永年使っている『物』にはそれなりに愛着があるもので、それが常に身に付けている物だったりすると尚更です。不思議なのは自分の持ち物にはあまり感じないのですが、他人の持ち物に限ってその『物』に対する持ち主の想いや記憶のようなものを感じることがあります。

それは自分の想像か妄想だとは思うのですが中にはそうではない事もあるようです。


当時ある港での夜釣りにハマっていた時期があり、毎週港に通っていたのですが、ある日釣りを終えて港を出て少し車を走らせた所で道路の左側の歩道に並んだコンクリートのフラワーポットの縁の上に指輪を見つけます。

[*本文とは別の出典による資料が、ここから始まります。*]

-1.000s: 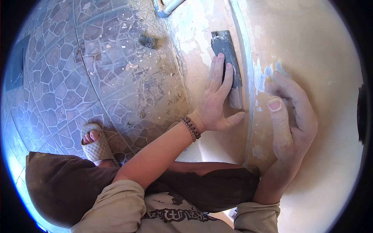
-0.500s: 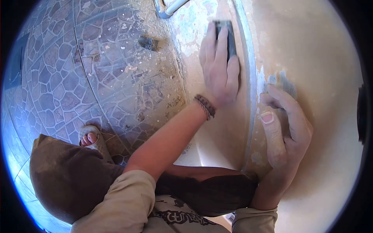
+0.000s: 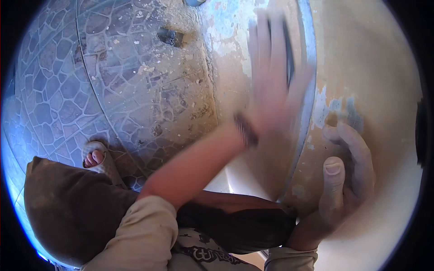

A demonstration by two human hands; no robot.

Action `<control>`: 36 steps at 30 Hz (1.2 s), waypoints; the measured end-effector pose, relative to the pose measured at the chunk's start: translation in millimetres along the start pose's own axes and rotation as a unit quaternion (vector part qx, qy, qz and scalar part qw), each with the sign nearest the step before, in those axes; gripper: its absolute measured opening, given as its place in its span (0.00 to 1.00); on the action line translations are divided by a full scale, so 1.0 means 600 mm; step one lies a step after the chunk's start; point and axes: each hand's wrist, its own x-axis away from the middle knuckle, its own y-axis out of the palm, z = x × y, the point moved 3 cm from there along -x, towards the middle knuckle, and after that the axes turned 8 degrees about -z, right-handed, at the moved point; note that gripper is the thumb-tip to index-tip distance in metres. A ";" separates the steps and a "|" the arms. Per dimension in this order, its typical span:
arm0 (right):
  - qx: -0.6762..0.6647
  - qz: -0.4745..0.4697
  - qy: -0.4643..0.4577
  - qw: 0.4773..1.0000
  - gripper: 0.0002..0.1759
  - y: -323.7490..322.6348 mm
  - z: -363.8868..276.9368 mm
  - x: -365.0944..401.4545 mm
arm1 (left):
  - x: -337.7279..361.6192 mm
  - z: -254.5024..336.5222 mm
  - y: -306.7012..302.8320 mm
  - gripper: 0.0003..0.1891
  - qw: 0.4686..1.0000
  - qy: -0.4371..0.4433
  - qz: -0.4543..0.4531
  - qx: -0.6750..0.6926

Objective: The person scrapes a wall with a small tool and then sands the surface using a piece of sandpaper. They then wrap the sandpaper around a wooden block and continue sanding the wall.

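My left hand (image 3: 273, 86), smeared by motion, lies flat along the wall (image 3: 235, 95) with its fingers stretched over a dark rectangular block (image 3: 290, 54). Only a strip of the block's edge shows beside the fingers. A braided bracelet (image 3: 245, 130) circles that wrist. Close to the wall on the right, my dusty right hand (image 3: 350, 171) is empty, its fingers loosely curled and the thumb apart from them. Bare patches of worn paint (image 3: 337, 107) show just above it. A pale blue-grey raised strip (image 3: 307, 90) runs down the wall between the two hands.
Stone-patterned flooring (image 3: 49, 86) with scattered flakes spreads to the left. A small dark piece (image 3: 170, 37) lies on it near the wall's foot. My bent knee (image 3: 77, 207) and sandalled foot (image 3: 100, 158) are at lower left. A pipe end (image 3: 194, 2) shows at the top.
My left hand, with the block, has slid up and to the right along the wall. My right hand sits lower and farther right in view. The camera view has shifted slightly.
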 end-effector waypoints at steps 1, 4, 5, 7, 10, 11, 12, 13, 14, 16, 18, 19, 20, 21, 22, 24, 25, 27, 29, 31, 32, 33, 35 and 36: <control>0.005 -0.019 0.012 1.000 0.27 0.002 -0.004 0.000 | -0.051 -0.002 -0.010 0.44 0.998 -0.006 -0.030 0.048; 0.010 -0.014 -0.029 0.999 0.27 -0.005 -0.004 -0.003 | -0.038 -0.002 -0.009 0.45 0.998 0.029 -0.026 0.054; 0.006 0.005 -0.042 0.999 0.27 -0.011 -0.006 -0.009 | -0.009 -0.002 0.001 0.45 0.998 0.048 -0.008 0.033; -0.006 0.043 -0.050 0.998 0.28 -0.022 -0.012 -0.011 | 0.167 0.020 0.042 0.47 0.999 0.034 -0.035 -0.001; 0.016 0.078 -0.011 0.997 0.29 -0.015 -0.012 -0.002 | 0.190 0.026 0.039 0.48 0.997 -0.020 -0.079 -0.017; 0.035 0.082 0.008 0.996 0.30 -0.014 -0.013 0.004 | 0.161 0.027 0.030 0.49 0.995 -0.035 -0.091 -0.032; 0.038 0.041 0.003 0.998 0.30 -0.012 -0.012 0.006 | 0.107 0.026 0.019 0.49 0.997 -0.022 -0.065 -0.028; 0.042 0.006 -0.010 0.999 0.29 -0.013 -0.008 0.003 | 0.031 0.020 0.008 0.49 0.999 -0.001 -0.036 -0.025; 0.046 -0.009 -0.015 0.999 0.29 -0.013 -0.008 0.003 | -0.015 0.018 -0.001 0.50 1.000 0.017 -0.006 -0.023; 0.055 -0.016 -0.020 0.998 0.28 -0.015 -0.013 0.004 | -0.044 0.020 -0.008 0.47 0.999 0.045 0.011 -0.017; 0.046 0.020 -0.018 0.999 0.28 -0.019 -0.021 0.008 | 0.011 0.035 0.003 0.46 0.998 0.022 -0.014 -0.055; 0.031 0.047 -0.020 0.998 0.28 -0.019 -0.024 0.012 | 0.090 0.043 0.020 0.48 0.997 0.025 -0.063 -0.027; 0.018 0.064 -0.022 0.998 0.28 -0.019 -0.023 0.009 | 0.151 0.046 0.035 0.49 0.993 0.030 -0.111 -0.001; 0.005 0.081 -0.025 0.996 0.28 -0.018 -0.022 0.006 | 0.180 0.042 0.041 0.49 0.993 0.025 -0.114 -0.002; 0.000 0.087 -0.020 0.996 0.27 -0.017 -0.021 0.007 | 0.201 0.042 0.044 0.49 0.992 0.017 -0.123 0.002; 0.008 0.076 -0.002 0.997 0.27 -0.017 -0.018 0.018 | 0.193 0.044 0.042 0.49 0.994 -0.019 -0.108 0.013; 0.015 0.059 -0.003 0.998 0.28 -0.015 -0.016 0.016 | 0.122 0.045 0.027 0.48 0.996 -0.039 -0.076 0.011; 0.032 0.048 -0.014 0.998 0.28 -0.009 -0.012 0.008 | -0.009 0.029 0.011 0.47 1.000 -0.007 0.026 0.013; 0.046 0.041 -0.015 0.998 0.29 -0.009 -0.014 0.007 | -0.060 0.010 -0.002 0.47 0.994 -0.039 -0.073 0.076; 0.048 0.058 -0.014 0.997 0.29 -0.011 -0.018 0.007 | -0.032 0.016 0.002 0.46 0.996 -0.018 -0.069 0.055; 0.042 0.068 -0.013 0.997 0.29 -0.013 -0.020 0.005 | 0.040 0.027 0.015 0.46 1.000 0.017 -0.015 0.002; 0.036 0.079 -0.013 0.996 0.29 -0.015 -0.022 0.004 | 0.122 0.037 0.031 0.46 0.999 0.006 -0.042 0.016; 0.017 0.090 0.003 0.996 0.29 -0.012 -0.021 0.007 | 0.173 0.038 0.040 0.47 0.997 -0.002 -0.077 0.015; 0.021 0.095 0.006 0.995 0.29 -0.007 -0.020 0.007 | 0.177 0.037 0.040 0.49 0.996 -0.001 -0.084 0.002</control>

それは車のヘッドライトが反射したからで昼間なら絶対に見逃していたと思います。

その指輪は18金で表面に梅の花のデザインが彫り込まれた美しい指輪だったのでツイ持って帰ってしまうのですが、すぐに後悔します。

その指輪を触っていると何故か持主らしき若い女性の悲しい感情と別れ話のシーンをリアルにイメージしてしまうのです。

気味が悪いので結局1週間後の釣りの時に元の場所に戻すのですが偶然とは恐ろしいもので、私は港へ向かう途中でしたから指輪をフラワーポットの上に置いて道路の向こう側に止めた車まで戻ることにですが、車に乗り込んでエンジンをかけた丁度その時、白い乗用車がフラワーポットの前で停まります。

車から飛び出した女性は「あー良かったーまだあったー」そう言いながら運転席の男性に指輪をはめた手を差し出すのですが、その笑顔の女性は間違いなくあの女性でした。